11 de jan. de 2011

Sabes, Campão? - Ainda sobre músicas

Sabes, Campão?
A Música é, realmente, um dos meios mais eficazes de transmitir emoção, alegria, beleza e sentimentos elevados.
Os primeiros contatos com a música foi através do rádio, na nossa família. Depois, foi na igreja que aprendemos a gostar da música sacra (o órgão é um instrumento que traduz este estágio).
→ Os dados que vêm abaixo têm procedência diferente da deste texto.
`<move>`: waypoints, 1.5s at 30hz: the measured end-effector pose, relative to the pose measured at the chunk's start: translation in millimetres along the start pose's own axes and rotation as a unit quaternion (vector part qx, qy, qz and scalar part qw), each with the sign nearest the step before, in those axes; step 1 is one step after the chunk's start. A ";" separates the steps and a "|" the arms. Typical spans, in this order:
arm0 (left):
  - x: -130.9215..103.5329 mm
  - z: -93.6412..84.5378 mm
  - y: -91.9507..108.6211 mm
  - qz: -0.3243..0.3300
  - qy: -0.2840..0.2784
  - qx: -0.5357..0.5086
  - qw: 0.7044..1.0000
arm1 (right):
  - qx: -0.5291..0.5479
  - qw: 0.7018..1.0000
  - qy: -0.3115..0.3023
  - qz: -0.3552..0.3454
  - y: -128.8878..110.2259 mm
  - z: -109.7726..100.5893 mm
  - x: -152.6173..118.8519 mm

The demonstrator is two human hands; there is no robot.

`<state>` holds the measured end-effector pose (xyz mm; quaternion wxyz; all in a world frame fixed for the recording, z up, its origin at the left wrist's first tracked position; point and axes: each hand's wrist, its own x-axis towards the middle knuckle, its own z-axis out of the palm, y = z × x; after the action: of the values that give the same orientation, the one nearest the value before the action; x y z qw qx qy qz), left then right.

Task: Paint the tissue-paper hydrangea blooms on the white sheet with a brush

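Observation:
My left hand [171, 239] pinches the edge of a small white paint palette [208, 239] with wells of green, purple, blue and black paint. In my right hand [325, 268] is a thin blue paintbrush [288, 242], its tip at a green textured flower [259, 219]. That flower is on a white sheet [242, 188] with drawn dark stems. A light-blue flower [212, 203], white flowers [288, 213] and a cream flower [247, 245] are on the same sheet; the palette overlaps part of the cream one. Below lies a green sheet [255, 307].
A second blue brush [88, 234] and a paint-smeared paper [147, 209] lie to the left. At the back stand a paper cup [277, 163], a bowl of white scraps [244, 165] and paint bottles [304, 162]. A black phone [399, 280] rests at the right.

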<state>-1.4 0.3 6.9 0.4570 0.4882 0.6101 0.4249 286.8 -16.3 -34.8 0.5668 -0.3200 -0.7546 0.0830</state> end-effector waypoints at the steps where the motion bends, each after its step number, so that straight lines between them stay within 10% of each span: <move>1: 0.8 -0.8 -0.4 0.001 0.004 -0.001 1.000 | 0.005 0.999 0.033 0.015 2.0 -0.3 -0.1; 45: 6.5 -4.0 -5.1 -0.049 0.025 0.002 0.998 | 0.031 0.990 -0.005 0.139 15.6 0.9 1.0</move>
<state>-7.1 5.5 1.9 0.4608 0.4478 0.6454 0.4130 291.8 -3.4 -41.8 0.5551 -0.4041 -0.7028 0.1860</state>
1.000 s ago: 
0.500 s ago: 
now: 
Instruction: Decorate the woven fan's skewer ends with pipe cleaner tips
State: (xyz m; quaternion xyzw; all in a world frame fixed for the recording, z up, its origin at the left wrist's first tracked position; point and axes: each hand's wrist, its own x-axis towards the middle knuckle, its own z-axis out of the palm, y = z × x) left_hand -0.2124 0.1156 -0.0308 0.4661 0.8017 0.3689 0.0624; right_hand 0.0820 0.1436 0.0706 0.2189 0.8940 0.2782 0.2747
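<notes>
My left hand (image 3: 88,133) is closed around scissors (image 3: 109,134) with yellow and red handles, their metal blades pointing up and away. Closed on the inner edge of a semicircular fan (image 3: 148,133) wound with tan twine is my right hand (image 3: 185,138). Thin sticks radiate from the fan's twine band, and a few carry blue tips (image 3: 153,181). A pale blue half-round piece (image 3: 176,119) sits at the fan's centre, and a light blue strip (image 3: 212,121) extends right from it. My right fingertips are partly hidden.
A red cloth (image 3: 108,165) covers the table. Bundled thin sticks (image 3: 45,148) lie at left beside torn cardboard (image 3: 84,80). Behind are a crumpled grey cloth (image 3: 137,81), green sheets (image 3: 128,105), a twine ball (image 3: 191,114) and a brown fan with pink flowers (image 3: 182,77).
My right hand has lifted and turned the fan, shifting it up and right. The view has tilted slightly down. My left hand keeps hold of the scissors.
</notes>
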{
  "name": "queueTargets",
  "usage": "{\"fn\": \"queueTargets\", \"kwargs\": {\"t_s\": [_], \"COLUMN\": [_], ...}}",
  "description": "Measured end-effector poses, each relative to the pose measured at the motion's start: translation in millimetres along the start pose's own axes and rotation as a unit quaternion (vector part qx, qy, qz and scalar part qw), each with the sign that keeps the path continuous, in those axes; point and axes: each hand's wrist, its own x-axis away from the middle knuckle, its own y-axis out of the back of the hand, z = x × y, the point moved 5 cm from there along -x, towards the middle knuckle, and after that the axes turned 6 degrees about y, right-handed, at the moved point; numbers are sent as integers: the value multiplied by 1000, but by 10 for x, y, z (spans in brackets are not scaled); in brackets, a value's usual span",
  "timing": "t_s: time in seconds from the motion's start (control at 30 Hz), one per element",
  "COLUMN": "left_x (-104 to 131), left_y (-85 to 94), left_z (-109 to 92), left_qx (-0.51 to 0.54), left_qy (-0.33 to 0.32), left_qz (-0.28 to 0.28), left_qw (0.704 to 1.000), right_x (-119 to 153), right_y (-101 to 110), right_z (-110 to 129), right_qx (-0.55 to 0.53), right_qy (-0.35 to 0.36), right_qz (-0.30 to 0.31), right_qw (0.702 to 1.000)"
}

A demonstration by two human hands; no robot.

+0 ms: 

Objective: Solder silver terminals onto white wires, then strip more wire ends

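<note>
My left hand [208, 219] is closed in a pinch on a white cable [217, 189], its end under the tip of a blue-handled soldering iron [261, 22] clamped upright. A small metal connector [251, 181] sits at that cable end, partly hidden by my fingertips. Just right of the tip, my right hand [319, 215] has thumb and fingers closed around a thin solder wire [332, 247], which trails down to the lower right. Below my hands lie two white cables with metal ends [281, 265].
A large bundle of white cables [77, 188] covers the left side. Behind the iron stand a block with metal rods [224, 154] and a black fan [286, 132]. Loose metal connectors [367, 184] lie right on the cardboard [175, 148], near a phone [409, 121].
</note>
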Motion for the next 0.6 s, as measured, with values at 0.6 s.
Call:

Também na igreja cantávamos, ouvíamos coros, corais e conjuntos de música (minha tia Margarida cantava junto com os irmãos, a família - dela - toda tinha musicalidade). Lembro de pelo menos uma vez que viemos ao Festival de Corais, no colégio do Rosário. Era maravilhoso.
Depois, na minha adolescência, tinha os Beatles, Roberto Carlos, MPB, música italiana (que a Elmira cantava muito, muito bem), música francesa, sem faltar o Vanderley Cardoso (meu ídolo) e o Jerry Adriani (que era o ídolo da Marlene), para quem até escrevíamos cartas....
Nesta época, o Mano estudava o científico, no Julinho, e "tentava" se concentrar escutando música clássica na Rádio da Universidade. Eu achava um horror aquela música estridente e monótona.
Quando eu já trabalhava, na Imobiliária, comecei a frequentar a Biblioteca Pública Natho Henn, que nessa época funcionava na esquina da Rua da Praia com aVigário, eu acho, ou na Marechal Floriano. Mas o importante foi que, não me lembro através de quem - já sei - foi a Nair que me "apresentou" para a música clássica (obrigada, amiga). Pois abriu-se um mundo lindíssimo de sons encantadores. Escutávamos, coletivamente, o que cada um ia escolhendo e pedindo para uma funcionária, que colocava para tocar em uma eletrola e a música se propagava em enormes caixas de som dispostas na sala. O silêncio era absoluto por parte dos espectadores. Assim fui conhecendo as melhores peças da música clássica. Aos poucos, fui conhecendo os autores de músicas inesquecíveis, como Bethooven, Listz, Bach, Vivaldi, Mozart...
Depois de um tempo, já tinha preferências, como os discos do Valdo de Los Rios, e outros que não sei mais os nomes.
Nunca mais achei monótona e estridente a música clássica. Para sempre vou achar que a Nona do Bethooven é a mais linda música do mundo, principalmente sua "Ode à Alegria". E As Quatro Estações? Que coisa mais linda!
Campão, falaste no Fischer Chor, e eu voltei no tempo, quando a minha mãe estava doente e morava comigo. Eu tinha 3 discos deste conjunto, e os colocava para a gente ouvir. A mãe adorava! Em especial um deles, que trazia canções típicas alemãs, que faziam a mãe recordar de sua infância. Que coisa boa!
Foram momentos de muita emoção para ela e para mim também.
Há alguns anos atrás, eu mandei digitalizar em CD todos os LP que eu tinha, e estes discos eu ouço até hoje, mas agora já não choro mais de saudade da mãe. Cantarolo junto e me comovo.